In the regional/country market reviews, it was noted by Blake Kelley of Sims Metal Management in the USA that iron ore and steel prices had been “drifting lower” but steel production “continues at high rates”. As for raw materials, steelmakers “will need to restock unless consumption truly decreases”, he contended. “The longer they delay, the more urgent their need.”

According to the EU report from EFR President Tom Bird of Van Dalen Recycling in the UK, encouragement should be derived from the fact that “business is still being done, reflecting demand”; and although prices have fallen, current levels “are not as low as some were forecasting”. Compared to the crisis of 2008, he added, “our customers are more robust, more consolidated and far more likely to continue to perform in a falling marketplace”.

Indian steel production growth is likely to be restricted to 5-6% in the current year rather than the 10-12% originally anticipated, reported Zain Nathani of the Nathani Group of Companies. Having noted that many of the country’s steel mills had cut production in response to lower iron ore availability, the speaker went on to say that India’s ferrous scrap imports fell a fraction below 4m tonnes in the 2010/11 financial year from around 4.75m tonnes in 2009/10.

In his report for Russia and the Ukraine, Andrey Moiseenko of Ukrmet Ltd predicted that the latter of these two countries would “definitely” become an importer of scrap next year (principally from Russia and Kazakhstan), not least because of the development of domestic electric arc furnace production capacity.

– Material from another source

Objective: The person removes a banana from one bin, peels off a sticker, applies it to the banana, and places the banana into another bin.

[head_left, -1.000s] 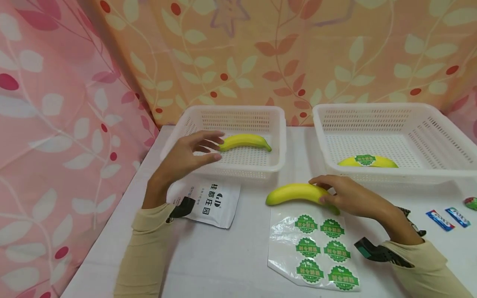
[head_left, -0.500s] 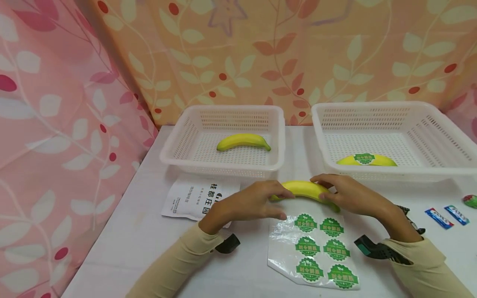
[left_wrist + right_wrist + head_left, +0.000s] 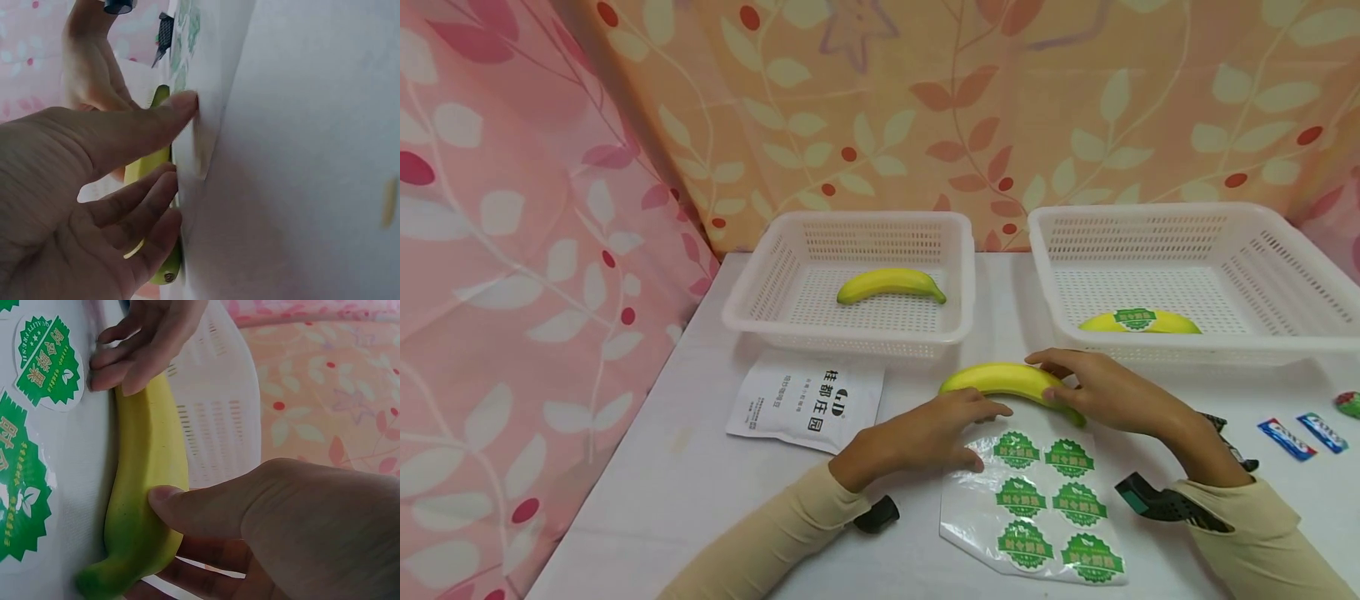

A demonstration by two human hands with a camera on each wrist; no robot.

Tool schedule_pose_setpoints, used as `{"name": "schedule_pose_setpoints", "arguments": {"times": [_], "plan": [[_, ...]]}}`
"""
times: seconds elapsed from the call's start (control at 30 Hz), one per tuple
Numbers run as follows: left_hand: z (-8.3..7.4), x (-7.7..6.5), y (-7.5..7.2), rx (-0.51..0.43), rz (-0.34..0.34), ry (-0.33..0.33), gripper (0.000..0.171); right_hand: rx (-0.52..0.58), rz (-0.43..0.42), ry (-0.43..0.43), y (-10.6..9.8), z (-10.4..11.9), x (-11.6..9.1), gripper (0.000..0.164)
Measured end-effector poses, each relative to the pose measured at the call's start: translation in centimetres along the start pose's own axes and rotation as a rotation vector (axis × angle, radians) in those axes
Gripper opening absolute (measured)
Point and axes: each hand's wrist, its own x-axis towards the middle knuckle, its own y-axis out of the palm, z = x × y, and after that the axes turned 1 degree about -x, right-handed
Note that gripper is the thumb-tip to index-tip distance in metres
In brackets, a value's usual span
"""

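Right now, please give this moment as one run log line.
left hand: at sticker sheet; right hand: grips banana; left basket: plain banana; right basket: stickered banana

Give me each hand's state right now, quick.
Left hand: open, thumb and fingers apart, at the sticker sheet.
Right hand: closed, holding the banana beside the sheet.
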Motion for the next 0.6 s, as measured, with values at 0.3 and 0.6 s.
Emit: {"name": "schedule_pose_setpoints", "arguments": {"times": [0.3,0.6], "plan": [[0.1,0.2,0.3,-0.084,-0.007,-0.015,0.065,-0.018,-0.019,0.008,0.0,0.2,-0.1,0.046],[0.7,0.1,-0.1,-0.081,0.051,0.058,0.053,-0.079,-0.036,-0.015,-0.8,3.3,-1.7,0.048]]}}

Scrap supply was a theme running through many of the reports. For example, Metz Corporation’s Hisatoshi Kojo confirmed that scrap prices had fallen “dramatically” in most regions of Japan over a very short period of time but that the flow of material to export yards “has also started slowing down”. He concluded: “I personally anticipate the Japanese scrap market will touch the bottom by the end of October/early November and rebound up to Yen 34,000-36,000 per tonne (US$ 441.55-467.50) towards the January-March quarter on the assumption that a Greek financial crisis is avoided.”

Scrap will remain “structurally scarce” and so price levels will stay strong but with some regional volatility, according to guest speaker Professor Dr Karl-Ulrich Köhler, Managing Director and CEO of Tata Steel Europe.

Fellow guest speaker Stefan Schilbe, Chief Economist at HSBC Trinkaus & Burkhardt AG, was tasked with answering the question as to whether the world was heading for recession: on balance, he believed that this would not happen, although he emphasised that a number of countries faced serious economic problems. “I don’t envisage strongly falling commodity prices any more,” he added.